I’ve been looking into the inner workings of neural networks and have some thoughts about them. First and foremost the technique of back propagation working at all is truly miraculous. This isn’t an accident of course, the functions used are painstakingly picked out so that this amazing back propagation can work. This puts a limitation on them that they have to be non-chaotic. It appears to be that non-chaotic functions as a group are something of a plateau, sort of like how linear functions are a plateau, but with a much harder to characterize set of capabilities and weaknesses. But one of them is that they’re inherently very easy to attack using white box techniques and the obvious defenses against those attacks, very much including the ones I’ve proposed before, are unlikely to work.
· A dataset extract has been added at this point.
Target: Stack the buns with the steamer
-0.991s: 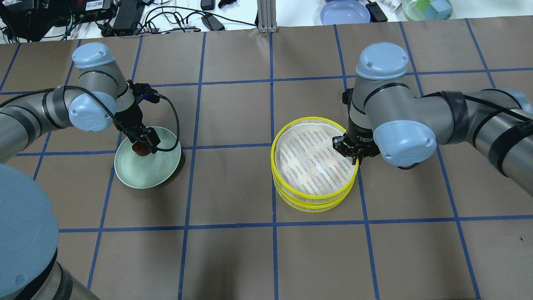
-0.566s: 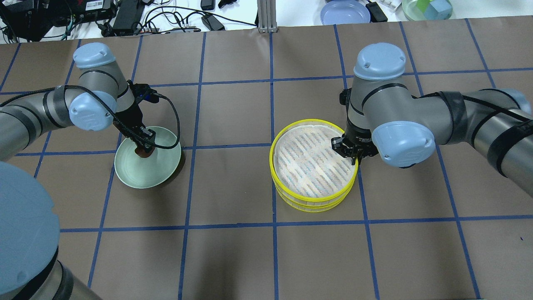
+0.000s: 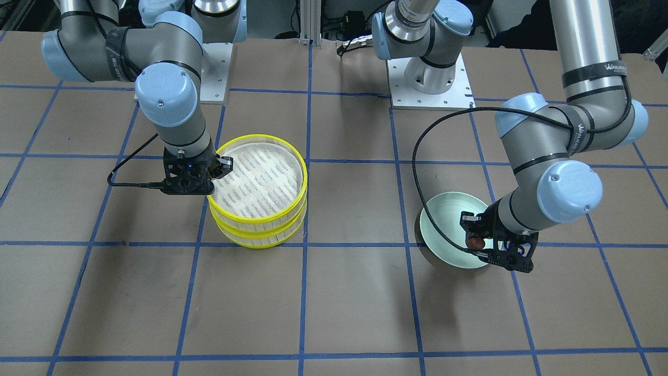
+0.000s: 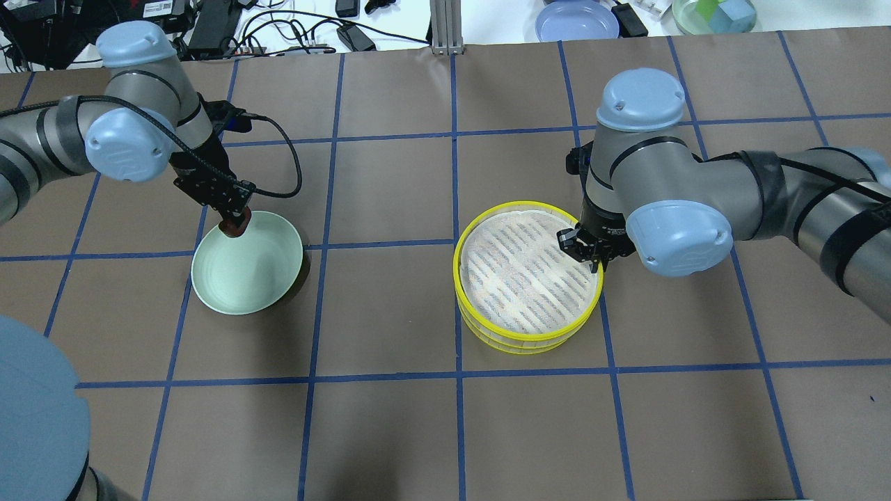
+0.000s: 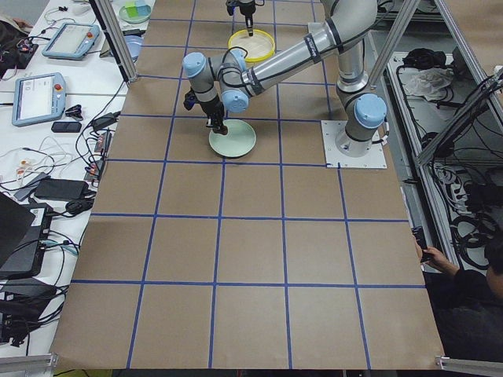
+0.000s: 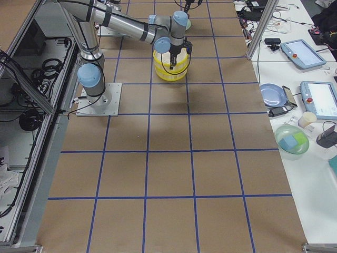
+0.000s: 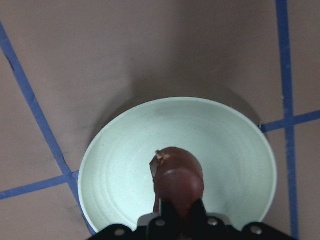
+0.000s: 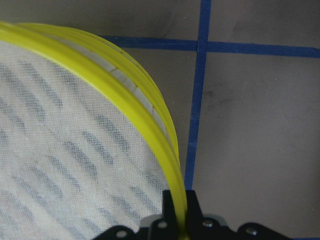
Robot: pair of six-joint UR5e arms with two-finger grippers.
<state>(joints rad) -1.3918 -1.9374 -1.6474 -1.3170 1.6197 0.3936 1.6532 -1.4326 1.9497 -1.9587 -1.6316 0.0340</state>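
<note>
My left gripper (image 4: 234,226) is shut on the dark reddish-brown bun (image 7: 177,177) and holds it above the far-left rim of the pale green plate (image 4: 254,275). The bun also shows in the front view (image 3: 474,242). The plate (image 7: 125,165) is bare below it. My right gripper (image 4: 592,261) is shut on the right rim (image 8: 150,135) of the top tier of the yellow steamer stack (image 4: 522,278). The tier's white slatted surface (image 3: 261,180) holds nothing. The cream-white bun is not in view.
A blue plate (image 4: 576,19) and a glass bowl with coloured blocks (image 4: 715,14) sit beyond the table's far edge, with cables at the far left. Blue tape lines grid the brown table.
My left gripper has risen with the brown bun from the plate's middle to above its far-left rim. The held steamer tier has shifted slightly toward the near side.
</note>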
Harumph.
To a first approximation the way to get deep neural networks to perform better is to fully embrace their non-chaotic nature. The most striking example of this is in LLMs whose big advance was to dispense with recursive state and just use attention. The problem with recursiveness isn’t that it’s less capable. It’s trivially more general so at first everyone naively assumed it was better. The problem is that recursiveness leads to exponentialness which leads to chaos and back propagation not working. This is a deep and insidious limitation, and trying to attack it head on tends to simply fail.
At this point you’re probably expecting me to give one weird trick which fixes this problem, and I will, but be forewarned that this just barely gets outside of non-chaos. It isn’t about to lead to AGI or anything.
The trick is to apply the non-chaotic function iteratively with some kind of potentially chaos-inducing modification step thrown in between. Given how often chaos happens normally this is a low bar. The functions within deep neural networks are painstakingly chosen so that their second derivative is working to keep their first derivative under control at all times. All the chaos inducing functions have to do is let their second derivative’s freak flag fly.
LLMs do this by accident because they pick a word at a time and the act of committing to a next word is inherently chaotic. But they have a limitation that their chaoticism only comes out a little bit at a time so they have to think out loud to get anywhere. LLM performance may be improved by letting it run and once in a while interjecting that now is the time to put together a summary of all the points and themes currently in play and give the points and themes it intends to use in the upcoming section before it continues. Then in the end elide the notes. In addition to letting it think out loud this also hacks around context window problems because information from earlier can get carried forward in the summaries. This is very much in the vein of standard issue LLM hackery and has a fairly high chance of working. It also may be useful writing advice to humans whose brains happen to be made out of neural networks.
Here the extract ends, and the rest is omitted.